Lactose, or milk sugar, is a disaccharide composed of galactose and glucose and has the molecular formula C12H22O11. Lactose makes up around 2–8% of milk (by mass). The name comes from lact (gen. lactis), the Latin word for milk, plus the suffix -ose used to name sugars. The compound is a white, water-soluble, non-hygroscopic solid with a mildly sweet taste. It is used in the food industry.[5]

Structure and reactions[edit]

The molecular structure of α-lactose, as determined by X-ray crystallography.
Lactose crystals, viewed under polarized light

Lactose is a disaccharide composed of galactose and glucose, which form a β-1→4 glycosidic linkage. Its systematic name is β-D-galactopyranosyl-(1→4)-D-glucose. The glucose can be in either the α-pyranose form or the β-pyranose form, whereas the galactose can have only the β-pyranose form: hence α-lactose and β-lactose refer to the anomeric form of the glucopyranose ring alone. Detection reactions for lactose are the Wöhlk-[6] and Fearon's test.[7] They can be used to detect the different lactose content of dairy products such as whole milk, lactose free milk, yogurt, buttermilk, coffee creamer, sour cream, kefir, etc.[8]

Lactose is hydrolysed to glucose and galactose, isomerised in alkaline solution to lactulose, and catalytically hydrogenated to the corresponding polyhydric alcohol, lactitol.[9] Lactulose is a commercial product, used for treatment of constipation.[citation needed]

Occurrence and isolation[edit]

Lactose comprises about 2–8% of milk by weight. Several million tons are produced annually as a by-product of the dairy industry.[citation needed]

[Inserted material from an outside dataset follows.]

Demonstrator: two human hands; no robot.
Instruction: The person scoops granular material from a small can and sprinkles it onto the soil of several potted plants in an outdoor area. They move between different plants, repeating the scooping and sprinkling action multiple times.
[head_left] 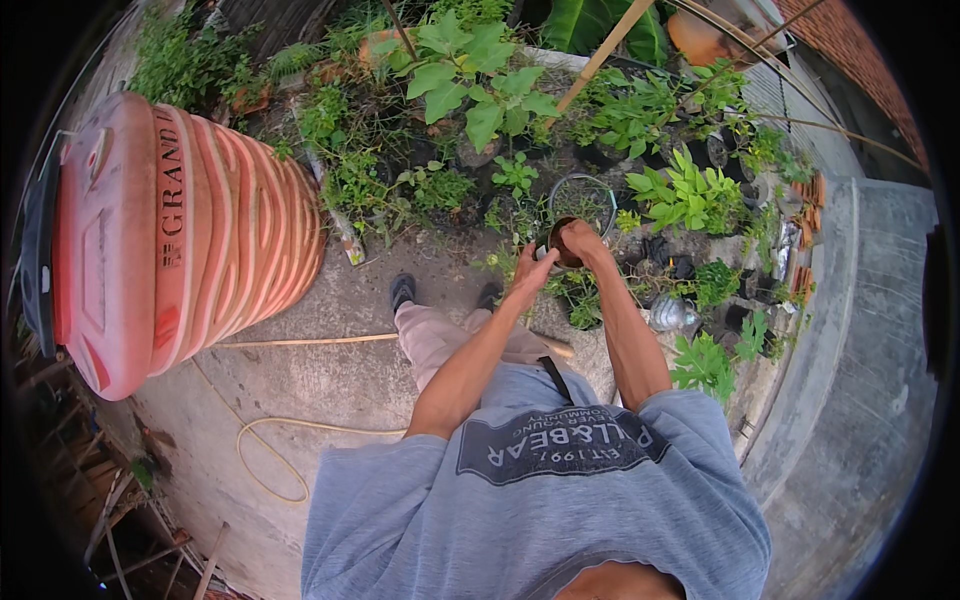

Whey or milk plasma is the liquid remaining after milk is curdled and strained, for example in the production of cheese. Whey is made up of 6.5% solids, of which 4.8% is lactose, which is purified by crystallisation.[10] Industrially, lactose is produced from whey permeate – whey filtrated for all major proteins. The protein fraction is used in infant nutrition and sports nutrition while the permeate can be evaporated to 60–65% solids and crystallized while cooling.[11] Lactose can also be isolated by dilution of whey with ethanol.[12]

Dairy products such as yogurt and cheese contain very little lactose. This is because the bacteria used to make these products breaks down lactose through the use of β-Galactosidases.[citation needed]


Infant mammals nurse on their mothers to drink milk, which is rich in lactose. The intestinal villi secrete the enzyme lactase (β-D-galactosidase) to digest it. This enzyme cleaves the lactose molecule into its two subunits, the simple sugars glucose and galactose, which can be absorbed. Since lactose occurs mostly in milk, in most mammals, the production of lactase gradually decreases with maturity due to weaning; the removal of lactose from the diet removes the metabolic pressure to continue to produce lactase for its digestion.[citation needed]

Many people with ancestry in Europe, West Asia, South Asia, the Sahel belt in West Africa, East Africa and a few other parts of Central Africa maintain lactase production into adulthood due to dietary consumption of milk products throughout adulthood driving selection for genes that continue lactase production. In many of these areas, milk from mammals such as cattle, goats, and sheep is used as a large source of food. Hence, it was in these regions that genes for lifelong lactase production first evolved. The genes of adult lactose tolerance have evolved independently in various ethnic groups.[13] By descent, more than 70% of western Europeans can digest lactose as adults, compared with less than 30% of people from areas of Africa, eastern and south-eastern Asia and Oceania.[14] In people who are lactose intolerant, lactose is not broken down and provides food for gas-producing gut flora, which can lead to diarrhea, bloating, flatulence, and other gastrointestinal symptoms.

Biological properties[edit]

The sweetness of lactose is 0.2 to 0.4, relative to 1.0 for sucrose.[15] For comparison, the sweetness of glucose is 0.6 to 0.7, of fructose is 1.3, of galactose is 0.5 to 0.7, of maltose is 0.4 to 0.5, of sorbose is 0.4, and of xylose is 0.6 to 0.7.[15]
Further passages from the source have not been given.